To compare the incidence, temporal trends and cause of burn hospitalisations between urban, rural and remote regions in Western Australia, 1983-2008.


De-identified linked hospital morbidity and mortality records for all persons hospitalised for an index burn in Western Australia were analysed 1983-2008. Annual age-specific incidence and age standardised rates were estimated. Poisson regression analyses were used to estimate temporal trends in hospital admissions by urban, rural and remote region.
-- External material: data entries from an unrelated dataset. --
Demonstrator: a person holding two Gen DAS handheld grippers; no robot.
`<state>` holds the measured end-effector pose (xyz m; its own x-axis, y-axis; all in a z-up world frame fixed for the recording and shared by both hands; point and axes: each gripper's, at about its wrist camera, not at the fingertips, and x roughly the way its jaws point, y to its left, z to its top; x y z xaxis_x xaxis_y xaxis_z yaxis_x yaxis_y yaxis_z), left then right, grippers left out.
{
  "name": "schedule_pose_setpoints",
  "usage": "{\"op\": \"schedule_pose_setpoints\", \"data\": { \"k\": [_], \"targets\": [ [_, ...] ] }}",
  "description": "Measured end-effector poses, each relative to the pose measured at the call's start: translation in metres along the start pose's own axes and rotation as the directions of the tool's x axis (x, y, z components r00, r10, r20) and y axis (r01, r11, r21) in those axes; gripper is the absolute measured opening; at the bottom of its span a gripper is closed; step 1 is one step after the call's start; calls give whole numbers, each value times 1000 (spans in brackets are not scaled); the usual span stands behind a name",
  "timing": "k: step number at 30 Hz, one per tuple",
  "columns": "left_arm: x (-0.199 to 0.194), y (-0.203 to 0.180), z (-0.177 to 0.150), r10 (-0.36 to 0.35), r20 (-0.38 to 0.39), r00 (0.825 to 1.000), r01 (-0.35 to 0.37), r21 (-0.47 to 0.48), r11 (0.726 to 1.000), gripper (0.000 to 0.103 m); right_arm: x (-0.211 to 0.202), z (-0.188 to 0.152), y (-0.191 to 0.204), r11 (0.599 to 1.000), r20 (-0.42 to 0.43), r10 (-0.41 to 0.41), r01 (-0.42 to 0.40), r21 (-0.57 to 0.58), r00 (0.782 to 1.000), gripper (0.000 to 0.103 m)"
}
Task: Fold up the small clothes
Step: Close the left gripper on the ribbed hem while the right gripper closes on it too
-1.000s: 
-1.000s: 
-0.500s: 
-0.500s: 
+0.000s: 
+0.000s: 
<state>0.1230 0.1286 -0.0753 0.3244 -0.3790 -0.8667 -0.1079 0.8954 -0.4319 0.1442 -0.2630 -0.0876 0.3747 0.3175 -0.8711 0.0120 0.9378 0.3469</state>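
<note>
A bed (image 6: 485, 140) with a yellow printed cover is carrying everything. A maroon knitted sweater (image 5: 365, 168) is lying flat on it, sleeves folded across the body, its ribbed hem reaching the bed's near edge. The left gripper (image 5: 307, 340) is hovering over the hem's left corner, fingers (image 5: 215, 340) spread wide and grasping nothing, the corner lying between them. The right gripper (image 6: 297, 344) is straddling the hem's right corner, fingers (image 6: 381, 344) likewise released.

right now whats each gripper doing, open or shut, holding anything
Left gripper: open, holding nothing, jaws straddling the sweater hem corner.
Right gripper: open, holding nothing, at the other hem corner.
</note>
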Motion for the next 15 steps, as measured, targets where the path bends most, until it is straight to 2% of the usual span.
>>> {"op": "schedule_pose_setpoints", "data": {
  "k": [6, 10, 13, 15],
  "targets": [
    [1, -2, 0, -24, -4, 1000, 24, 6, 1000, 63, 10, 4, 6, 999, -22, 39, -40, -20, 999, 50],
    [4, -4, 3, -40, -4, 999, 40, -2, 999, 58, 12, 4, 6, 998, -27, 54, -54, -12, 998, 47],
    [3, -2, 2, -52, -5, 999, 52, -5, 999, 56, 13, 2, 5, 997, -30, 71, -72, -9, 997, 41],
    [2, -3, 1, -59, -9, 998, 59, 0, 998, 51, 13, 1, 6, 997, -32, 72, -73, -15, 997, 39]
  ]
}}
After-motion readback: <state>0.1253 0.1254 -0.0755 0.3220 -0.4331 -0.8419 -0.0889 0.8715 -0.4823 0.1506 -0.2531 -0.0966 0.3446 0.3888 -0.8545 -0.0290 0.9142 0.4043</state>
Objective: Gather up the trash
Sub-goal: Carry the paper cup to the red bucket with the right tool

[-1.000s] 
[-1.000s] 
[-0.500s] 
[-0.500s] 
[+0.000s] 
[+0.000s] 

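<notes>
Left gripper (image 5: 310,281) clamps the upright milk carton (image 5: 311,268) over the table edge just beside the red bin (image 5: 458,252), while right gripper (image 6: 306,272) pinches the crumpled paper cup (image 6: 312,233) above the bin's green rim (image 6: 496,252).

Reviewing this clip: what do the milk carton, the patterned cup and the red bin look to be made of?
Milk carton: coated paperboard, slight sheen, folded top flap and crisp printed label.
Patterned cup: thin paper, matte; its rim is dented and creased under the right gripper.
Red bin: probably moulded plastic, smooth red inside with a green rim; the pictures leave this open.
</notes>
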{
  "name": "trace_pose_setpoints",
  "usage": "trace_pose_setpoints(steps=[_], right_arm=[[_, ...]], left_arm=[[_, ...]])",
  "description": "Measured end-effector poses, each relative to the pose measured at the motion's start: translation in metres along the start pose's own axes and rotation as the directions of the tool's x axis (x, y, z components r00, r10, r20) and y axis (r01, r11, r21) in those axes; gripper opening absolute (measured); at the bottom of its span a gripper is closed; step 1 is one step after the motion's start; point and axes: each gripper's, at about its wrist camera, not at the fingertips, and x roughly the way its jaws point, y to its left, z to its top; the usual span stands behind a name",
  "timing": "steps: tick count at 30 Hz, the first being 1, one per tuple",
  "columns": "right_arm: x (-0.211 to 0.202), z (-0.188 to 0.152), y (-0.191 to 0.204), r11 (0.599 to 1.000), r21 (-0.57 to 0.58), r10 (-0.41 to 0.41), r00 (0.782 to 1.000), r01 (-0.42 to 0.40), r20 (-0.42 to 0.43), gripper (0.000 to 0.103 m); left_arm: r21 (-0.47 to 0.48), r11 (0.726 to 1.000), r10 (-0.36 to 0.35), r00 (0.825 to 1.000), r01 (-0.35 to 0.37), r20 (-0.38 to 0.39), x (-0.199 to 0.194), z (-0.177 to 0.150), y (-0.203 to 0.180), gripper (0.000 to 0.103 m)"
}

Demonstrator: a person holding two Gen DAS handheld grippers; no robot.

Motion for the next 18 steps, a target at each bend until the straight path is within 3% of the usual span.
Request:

Of 23,450 burn-related hospital admissions 1983-2008, 14,007 (59.7%) were in urban, 5442 (23.1%) rural and 4021 (17.2%) remote hospital regions. Hospitalisation rates were higher in rural (Incidence rate ratio (IRR), 95% CI: 1.5, 1.4-1.6) and remote (IRR, 95%C: 2.1, 2.0-2.2) regions compared to urban. Age-standardised rates of burn hospital admissions declined from 1983 to 2008 for each region with 26-year declines of 56% (95% CI: 51-60) for remote, 71% (95% CI: 68-73) for rural, and 9% (95% CI: 4-14) for admissions in urban regions. Scald was the most common cause for urban admissions while flame the most common cause for rural and remote burn admissions.


Significant differences in the incidence, and cause of burn were identified between urban, rural and remote regions in Western Australia.